# What to work on:
Pull every line with "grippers" from the material.

BEGIN

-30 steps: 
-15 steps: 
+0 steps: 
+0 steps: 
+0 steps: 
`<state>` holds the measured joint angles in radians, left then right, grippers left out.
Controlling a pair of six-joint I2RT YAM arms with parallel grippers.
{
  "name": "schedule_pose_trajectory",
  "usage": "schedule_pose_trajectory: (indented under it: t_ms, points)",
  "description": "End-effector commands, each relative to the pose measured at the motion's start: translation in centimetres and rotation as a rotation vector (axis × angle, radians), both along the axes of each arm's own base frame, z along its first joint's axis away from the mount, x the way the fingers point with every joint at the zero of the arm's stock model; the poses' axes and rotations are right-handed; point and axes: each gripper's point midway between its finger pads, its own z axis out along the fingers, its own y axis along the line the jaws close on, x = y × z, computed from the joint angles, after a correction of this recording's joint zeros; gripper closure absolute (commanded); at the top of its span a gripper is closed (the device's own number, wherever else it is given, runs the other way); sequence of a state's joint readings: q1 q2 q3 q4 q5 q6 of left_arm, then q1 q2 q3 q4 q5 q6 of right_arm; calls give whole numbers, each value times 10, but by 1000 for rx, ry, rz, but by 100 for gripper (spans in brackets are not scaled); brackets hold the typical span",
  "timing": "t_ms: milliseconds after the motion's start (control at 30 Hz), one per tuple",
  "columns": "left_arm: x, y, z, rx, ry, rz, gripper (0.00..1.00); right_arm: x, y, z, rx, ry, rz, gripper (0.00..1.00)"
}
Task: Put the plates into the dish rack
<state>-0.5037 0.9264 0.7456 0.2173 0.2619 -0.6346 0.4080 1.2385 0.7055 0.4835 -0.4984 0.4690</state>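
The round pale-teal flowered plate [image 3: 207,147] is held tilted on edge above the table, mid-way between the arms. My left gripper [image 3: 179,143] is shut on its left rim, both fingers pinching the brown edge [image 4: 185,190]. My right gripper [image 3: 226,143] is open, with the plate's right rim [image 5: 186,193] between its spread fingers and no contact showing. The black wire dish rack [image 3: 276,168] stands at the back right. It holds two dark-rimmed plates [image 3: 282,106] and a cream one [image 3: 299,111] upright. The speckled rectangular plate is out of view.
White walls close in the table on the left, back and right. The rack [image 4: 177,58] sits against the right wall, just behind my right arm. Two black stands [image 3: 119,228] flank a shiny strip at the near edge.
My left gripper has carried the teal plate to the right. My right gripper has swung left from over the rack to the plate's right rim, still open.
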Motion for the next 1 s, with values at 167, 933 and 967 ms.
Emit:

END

# Result for this exercise:
`<state>` holds the measured joint angles in radians, left then right, grippers left out.
Controlling a pair of six-joint I2RT YAM arms with parallel grippers.

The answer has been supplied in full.